Kamanda grabbed international headlines for disbanding the Kenya Football Federation (KFF), the governing body of football in Kenya. This provoked FIFA to temporarily suspend Kenya from international competitions. Kamanda had taken the drastic action because KFF was beset with warring factions that seemed hell-bent on disrupting the running of football in the country. Oluoch lists Kamanda’s other achievements as successfully hosting the World Cross Country Championships in 2007 in Mombasa, only the second such fete in Africa, and a successful Commonwealth Games in Melbourne, Australia.

“He also standardised the awards system which had been sporadic and subjective. To date, the figures have been adopted by the Salaries and Remuneration Commission,” Oluoch says and adds that Kamanda brought all units of sports together, meeting almost every week to plan activities. According to Oluoch, Kamanda’s strongest point is that he acknowledged his deficiencies on matters sports and relied on experts whom he found in the ministry.

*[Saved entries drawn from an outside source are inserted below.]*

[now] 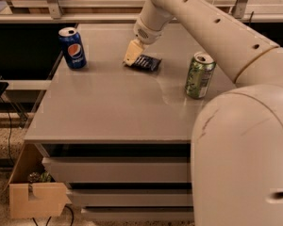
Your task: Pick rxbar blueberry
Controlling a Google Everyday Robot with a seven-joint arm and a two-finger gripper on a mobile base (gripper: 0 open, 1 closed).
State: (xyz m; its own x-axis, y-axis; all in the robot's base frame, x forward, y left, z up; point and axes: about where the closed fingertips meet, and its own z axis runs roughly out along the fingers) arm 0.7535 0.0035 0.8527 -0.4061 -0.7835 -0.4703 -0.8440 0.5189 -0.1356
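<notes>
The rxbar blueberry (146, 62) is a small flat dark navy wrapper with pale print. It lies flat on the grey table (108, 107), towards the back, between the two cans. My gripper (132, 53), with its pale yellow tip, reaches down from the white arm (198, 18) and sits right at the bar's left end, touching or just above it. The bar's left edge is partly hidden behind the gripper tip.
A blue Pepsi can (72, 47) stands at the back left of the table. A green can (200, 75) stands at the right. Drawers (118, 171) sit below the tabletop and a cardboard box (35, 199) is on the floor at the left. My white base (245, 159) fills the lower right.
</notes>
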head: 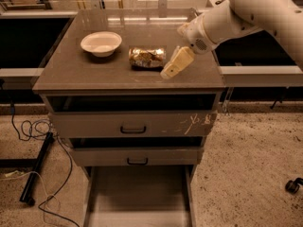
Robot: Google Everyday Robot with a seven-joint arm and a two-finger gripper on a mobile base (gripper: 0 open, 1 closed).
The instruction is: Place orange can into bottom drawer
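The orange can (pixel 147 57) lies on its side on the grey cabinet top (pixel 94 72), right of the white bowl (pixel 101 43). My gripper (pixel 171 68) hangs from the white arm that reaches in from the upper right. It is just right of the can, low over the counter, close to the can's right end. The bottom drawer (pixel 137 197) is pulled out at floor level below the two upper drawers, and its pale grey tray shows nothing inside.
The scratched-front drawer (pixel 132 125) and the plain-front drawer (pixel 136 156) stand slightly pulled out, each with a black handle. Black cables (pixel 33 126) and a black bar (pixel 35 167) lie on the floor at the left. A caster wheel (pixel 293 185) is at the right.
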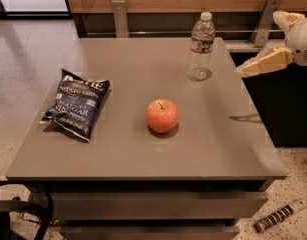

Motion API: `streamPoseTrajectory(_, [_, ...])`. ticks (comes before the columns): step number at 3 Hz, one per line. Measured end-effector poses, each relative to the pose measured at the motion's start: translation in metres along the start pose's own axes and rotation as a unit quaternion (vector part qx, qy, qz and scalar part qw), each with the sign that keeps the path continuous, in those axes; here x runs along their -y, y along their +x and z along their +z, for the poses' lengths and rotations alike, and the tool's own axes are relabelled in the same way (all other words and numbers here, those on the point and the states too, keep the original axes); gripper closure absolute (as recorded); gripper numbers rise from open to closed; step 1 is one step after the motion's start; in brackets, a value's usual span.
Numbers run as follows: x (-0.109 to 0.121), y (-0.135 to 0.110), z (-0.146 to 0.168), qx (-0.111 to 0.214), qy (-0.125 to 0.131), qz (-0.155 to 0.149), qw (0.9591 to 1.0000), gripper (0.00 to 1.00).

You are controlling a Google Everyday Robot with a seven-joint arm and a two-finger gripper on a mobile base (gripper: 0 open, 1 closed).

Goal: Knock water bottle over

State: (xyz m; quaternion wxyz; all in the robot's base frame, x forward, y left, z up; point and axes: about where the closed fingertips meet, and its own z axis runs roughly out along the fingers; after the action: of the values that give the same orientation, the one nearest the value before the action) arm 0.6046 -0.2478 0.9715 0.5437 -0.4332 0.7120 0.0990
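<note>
The water bottle (201, 47) stands upright at the far right of the grey table (118, 144). It is clear ribbed plastic with a white cap and a thin red-and-white label band. My gripper (258, 44) is at the right edge of the view, above the table's right side and to the right of the bottle. Its cream fingers (265, 62) are spread apart and hold nothing. The lower finger points left toward the bottle, with a gap between them. The gripper casts a shadow on the table's right edge.
A red-orange apple (162, 115) sits near the table's middle. A dark blue chip bag (77, 102) lies at the left. A wooden wall with metal rail posts (120, 17) runs behind. A dark cabinet (283, 104) stands to the right. A striped object (278, 216) lies on the floor.
</note>
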Motion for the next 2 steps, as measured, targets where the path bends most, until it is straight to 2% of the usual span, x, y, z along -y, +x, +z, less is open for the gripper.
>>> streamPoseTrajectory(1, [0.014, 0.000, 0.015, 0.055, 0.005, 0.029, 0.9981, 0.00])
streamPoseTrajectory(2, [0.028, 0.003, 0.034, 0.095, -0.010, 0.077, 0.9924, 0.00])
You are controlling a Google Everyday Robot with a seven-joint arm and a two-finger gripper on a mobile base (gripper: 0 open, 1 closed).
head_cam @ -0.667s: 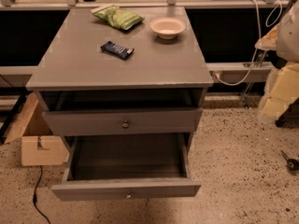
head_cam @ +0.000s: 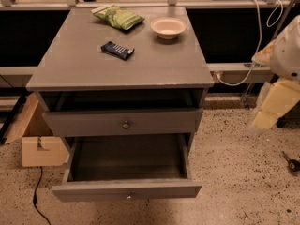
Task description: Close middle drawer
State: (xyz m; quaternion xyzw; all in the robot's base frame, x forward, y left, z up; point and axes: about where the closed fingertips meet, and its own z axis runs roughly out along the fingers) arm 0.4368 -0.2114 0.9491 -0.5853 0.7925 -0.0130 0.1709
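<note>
The grey cabinet (head_cam: 119, 62) stands in the middle of the camera view. Its middle drawer (head_cam: 126, 190) is pulled far out toward me, and its inside is empty. The flat front carries a small pale knob (head_cam: 129, 197). Above it, the top drawer (head_cam: 122, 122) with a darker knob (head_cam: 125, 124) is shut. The lowest drawer is hidden beneath the open one. My arm, white and pale yellow, hangs at the right edge. The gripper (head_cam: 273, 108) is to the right of the cabinet at about top-drawer height, apart from it.
On the cabinet top lie a green snack bag (head_cam: 118, 17), a dark snack bar (head_cam: 117, 50) and a white bowl (head_cam: 168, 27). A cardboard box (head_cam: 40, 142) sits on the floor at the left. A cable (head_cam: 37, 200) runs over the speckled floor. A counter rail runs behind.
The cabinet sits slightly lower in the view, and the arm at the right has dropped a little. The middle drawer is open as far as before.
</note>
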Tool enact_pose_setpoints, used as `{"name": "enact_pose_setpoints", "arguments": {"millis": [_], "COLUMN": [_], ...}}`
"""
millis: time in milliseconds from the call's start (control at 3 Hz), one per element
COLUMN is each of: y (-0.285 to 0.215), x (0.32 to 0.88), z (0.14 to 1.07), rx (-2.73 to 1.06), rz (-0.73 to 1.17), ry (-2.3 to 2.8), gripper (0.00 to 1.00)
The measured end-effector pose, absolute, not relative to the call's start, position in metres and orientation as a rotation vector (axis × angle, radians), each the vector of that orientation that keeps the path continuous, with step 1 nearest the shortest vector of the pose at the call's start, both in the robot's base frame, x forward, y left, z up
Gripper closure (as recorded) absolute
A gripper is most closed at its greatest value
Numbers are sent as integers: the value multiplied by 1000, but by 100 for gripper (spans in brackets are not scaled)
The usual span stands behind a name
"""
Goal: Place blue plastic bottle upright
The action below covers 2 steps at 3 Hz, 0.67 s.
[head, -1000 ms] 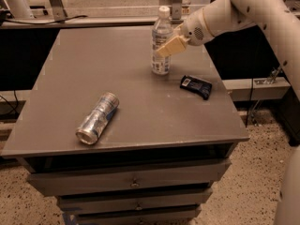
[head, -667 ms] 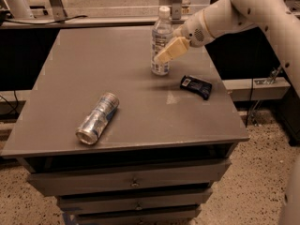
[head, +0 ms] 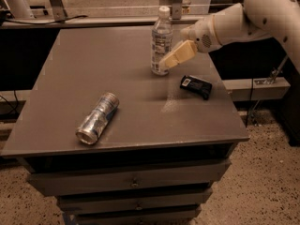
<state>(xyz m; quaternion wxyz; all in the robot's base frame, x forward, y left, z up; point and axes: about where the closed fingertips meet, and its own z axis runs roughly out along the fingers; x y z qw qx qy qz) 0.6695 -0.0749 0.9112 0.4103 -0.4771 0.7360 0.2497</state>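
The blue plastic bottle, clear with a white cap and a printed label, stands upright on the grey table at the back centre. My gripper reaches in from the right on the white arm. It is open. Its beige front finger lies along the bottle's lower right side, with its tip at the bottle's edge. The other finger is hidden behind the bottle.
A crushed silver-blue can lies on its side at the front left. A flat dark packet lies right of the bottle, just below the gripper. Drawers sit under the tabletop. A rail runs behind the table.
The gripper has drawn back to the right and slightly down, off the bottle's middle. The bottle stays upright in place. The can and the packet have not moved.
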Motion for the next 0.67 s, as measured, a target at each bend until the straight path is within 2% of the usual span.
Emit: {"name": "enact_pose_setpoints", "arguments": {"millis": [667], "y": [-86], "x": [625], "z": [924], "rx": [-960], "rz": [668], "ry": [1597], "gripper": [0]}}
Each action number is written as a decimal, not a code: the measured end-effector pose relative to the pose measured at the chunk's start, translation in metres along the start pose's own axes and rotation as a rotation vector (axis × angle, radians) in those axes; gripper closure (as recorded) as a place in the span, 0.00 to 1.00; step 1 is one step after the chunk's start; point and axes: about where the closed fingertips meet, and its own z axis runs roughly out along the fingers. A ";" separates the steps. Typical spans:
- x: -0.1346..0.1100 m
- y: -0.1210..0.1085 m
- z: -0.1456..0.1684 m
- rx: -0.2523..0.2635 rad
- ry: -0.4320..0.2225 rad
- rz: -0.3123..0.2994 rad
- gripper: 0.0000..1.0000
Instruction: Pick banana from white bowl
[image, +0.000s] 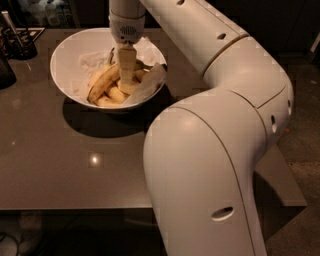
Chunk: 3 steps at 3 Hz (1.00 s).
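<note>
The white bowl (67, 55) stands on the dark table at the back left. Several bananas lie in it. The longest curved yellow banana (102, 82) lies on the left of the pile, running from the bowl's front left up toward the middle. My gripper (127, 80) hangs straight down from the white wrist into the bowl. Its tip is among the bananas, right next to the long banana's upper end. Part of the pile is hidden behind the gripper.
A white paper or cloth (147, 85) lines the bowl's right side. A dark holder with utensils (17, 42) and another dark object (5, 70) stand at the far left. My large white arm (210, 165) covers the table's right side. The table's front edge (75, 206) is near.
</note>
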 end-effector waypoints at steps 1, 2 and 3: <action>-0.001 -0.003 0.002 -0.004 -0.005 -0.005 0.35; -0.001 -0.004 0.003 0.001 -0.003 -0.016 0.53; 0.002 -0.002 0.003 -0.001 0.001 -0.031 0.78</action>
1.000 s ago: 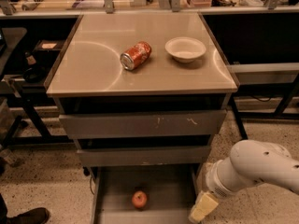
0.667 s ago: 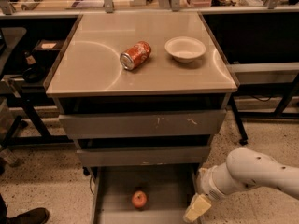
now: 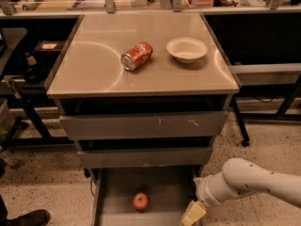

Away from sports, Kamanda will also be remembered for chairing the National Assembly’s Committee on Transport, Public Works and Housing that cleared the way for building the standard gauge railway project, the single largest infrastructure project in Kenya.

The government should proceed with the process of implementing the Mombasa-Nairobi Standard Gauge Railway project due to the immense benefits that will accrue to the people of Kenya

In February 2014 he told the House: “The government should proceed with the process of implementing the Mombasa-Nairobi Standard Gauge Railway project due to the immense benefits that will accrue to the people of Kenya during the construction period and upon completion of the project.”

In 2007, Kamanda was trounced in the race for the Starehe seat by Bishop Margaret Wanjiru, who rode the ODM wave associated with Odinga. But Kamanda would later redouble his efforts and chart a path back to Parliament in 2013. Those who were quick to write his political obituary after a defeat in the Jubilee Party nominations for Starehe recoiled when Kamanda made a comeback as a nominated MP in 2017. Away from politics, the proud polygamist of two wives today divides his time between his Runda and Muthaiga homes in Nairobi, as well as his rural Ol Kalou and Mathioya turfs.

In appointing Kamanda, a humbly educated, yet hard-nosed city operative to the Cabinet, Kibaki struck two feats: he stabilised the government at a time of much squabbling, while tapping into the leadership qualities of a man who, though underrated and dismissed as an illiterate rubble-rouser, ended up being the best-rated minister in the first-ever performance contracting introduced in 2007 to improve service delivery.